BEGIN
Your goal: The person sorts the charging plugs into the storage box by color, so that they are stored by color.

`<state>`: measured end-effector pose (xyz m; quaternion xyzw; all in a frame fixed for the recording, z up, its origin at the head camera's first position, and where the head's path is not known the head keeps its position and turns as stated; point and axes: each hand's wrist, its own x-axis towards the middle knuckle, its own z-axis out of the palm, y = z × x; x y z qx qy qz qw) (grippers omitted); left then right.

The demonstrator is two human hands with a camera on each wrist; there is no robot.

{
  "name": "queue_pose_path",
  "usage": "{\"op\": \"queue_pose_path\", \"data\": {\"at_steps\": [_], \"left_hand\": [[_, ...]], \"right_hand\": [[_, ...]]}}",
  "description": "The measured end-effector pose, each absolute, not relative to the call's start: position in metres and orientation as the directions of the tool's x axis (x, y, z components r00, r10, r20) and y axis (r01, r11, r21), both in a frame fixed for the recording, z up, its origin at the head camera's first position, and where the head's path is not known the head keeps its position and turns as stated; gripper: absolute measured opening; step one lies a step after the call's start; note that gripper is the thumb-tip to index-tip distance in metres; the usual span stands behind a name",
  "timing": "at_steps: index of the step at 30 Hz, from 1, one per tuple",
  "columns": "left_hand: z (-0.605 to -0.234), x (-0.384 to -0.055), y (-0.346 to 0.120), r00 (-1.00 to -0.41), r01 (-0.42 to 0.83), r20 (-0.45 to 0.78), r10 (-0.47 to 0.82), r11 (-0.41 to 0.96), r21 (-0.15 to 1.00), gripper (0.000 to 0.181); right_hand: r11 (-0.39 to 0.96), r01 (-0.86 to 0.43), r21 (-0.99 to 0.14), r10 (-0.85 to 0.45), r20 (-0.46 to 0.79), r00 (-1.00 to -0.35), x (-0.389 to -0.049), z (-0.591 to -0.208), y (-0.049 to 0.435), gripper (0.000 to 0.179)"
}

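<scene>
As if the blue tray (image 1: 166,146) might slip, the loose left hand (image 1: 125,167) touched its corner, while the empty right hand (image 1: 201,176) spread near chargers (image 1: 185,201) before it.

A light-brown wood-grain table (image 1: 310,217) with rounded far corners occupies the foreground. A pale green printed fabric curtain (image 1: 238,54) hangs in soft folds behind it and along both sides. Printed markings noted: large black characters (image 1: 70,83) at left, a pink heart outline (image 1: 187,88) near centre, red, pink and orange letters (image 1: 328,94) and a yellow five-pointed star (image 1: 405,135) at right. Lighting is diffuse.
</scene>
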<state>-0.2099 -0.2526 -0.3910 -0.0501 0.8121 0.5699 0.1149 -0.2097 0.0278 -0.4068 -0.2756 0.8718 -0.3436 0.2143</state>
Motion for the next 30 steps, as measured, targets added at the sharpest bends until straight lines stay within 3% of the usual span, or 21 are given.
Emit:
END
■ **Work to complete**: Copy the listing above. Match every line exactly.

■ **Reply to the task**:
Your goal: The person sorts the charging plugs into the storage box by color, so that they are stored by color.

`<state>`: measured end-effector pose (xyz m; quaternion xyzw; all in a frame fixed for the recording, z up, its origin at the head camera's first position, and where the head's path is not known the head keeps its position and turns as stated; point and axes: each hand's wrist, its own x-axis towards the middle knuckle, its own z-axis out of the palm, y = z × x; x y z qx qy qz qw) (grippers omitted); left then right.

The demonstrator is two human hands with a camera on each wrist; there is no robot.

{
  "name": "queue_pose_path",
  "usage": "{\"op\": \"queue_pose_path\", \"data\": {\"at_steps\": [_], \"left_hand\": [[_, ...]], \"right_hand\": [[_, ...]]}}",
  "description": "The measured end-effector pose, each absolute, not relative to the call's start: position in metres and orientation as the directions of the tool's x axis (x, y, z components r00, r10, r20) and y axis (r01, r11, r21), both in a frame fixed for the recording, z up, its origin at the head camera's first position, and where the head's path is not known the head keeps its position and turns as stated; gripper: absolute measured opening; step one lies a step after the call's start; note that gripper is the thumb-tip to index-tip distance in metres; the usual span stands behind a name",
  "timing": "at_steps: index of the step at 30 Hz, from 1, one per tuple",
  "columns": "left_hand: z (-0.605 to -0.234), x (-0.384 to -0.055), y (-0.346 to 0.120), r00 (-1.00 to -0.41), r01 (-0.42 to 0.83), r20 (-0.45 to 0.78), r10 (-0.47 to 0.82), r11 (-0.41 to 0.96), r21 (-0.15 to 1.00), gripper (0.000 to 0.181); right_hand: r11 (-0.39 to 0.96), r01 (-0.86 to 0.43), r21 (-0.99 to 0.14), r10 (-0.85 to 0.45), r20 (-0.46 to 0.79), r00 (-1.00 to -0.35), x (-0.389 to -0.049), z (-0.591 to -0.208), y (-0.049 to 0.435), gripper (0.000 to 0.179)"
}

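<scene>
As if the blue tray (image 1: 166,146) might slip, the loose left hand (image 1: 125,167) touched its corner, while the empty right hand (image 1: 201,176) spread near chargers (image 1: 185,201) before it.

A light-brown wood-grain table (image 1: 310,217) with rounded far corners occupies the foreground. A pale green printed fabric curtain (image 1: 238,54) hangs in soft folds behind it and along both sides. Printed markings noted: large black characters (image 1: 70,83) at left, a pink heart outline (image 1: 187,88) near centre, red, pink and orange letters (image 1: 328,94) and a yellow five-pointed star (image 1: 405,135) at right. Lighting is diffuse.
</scene>
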<state>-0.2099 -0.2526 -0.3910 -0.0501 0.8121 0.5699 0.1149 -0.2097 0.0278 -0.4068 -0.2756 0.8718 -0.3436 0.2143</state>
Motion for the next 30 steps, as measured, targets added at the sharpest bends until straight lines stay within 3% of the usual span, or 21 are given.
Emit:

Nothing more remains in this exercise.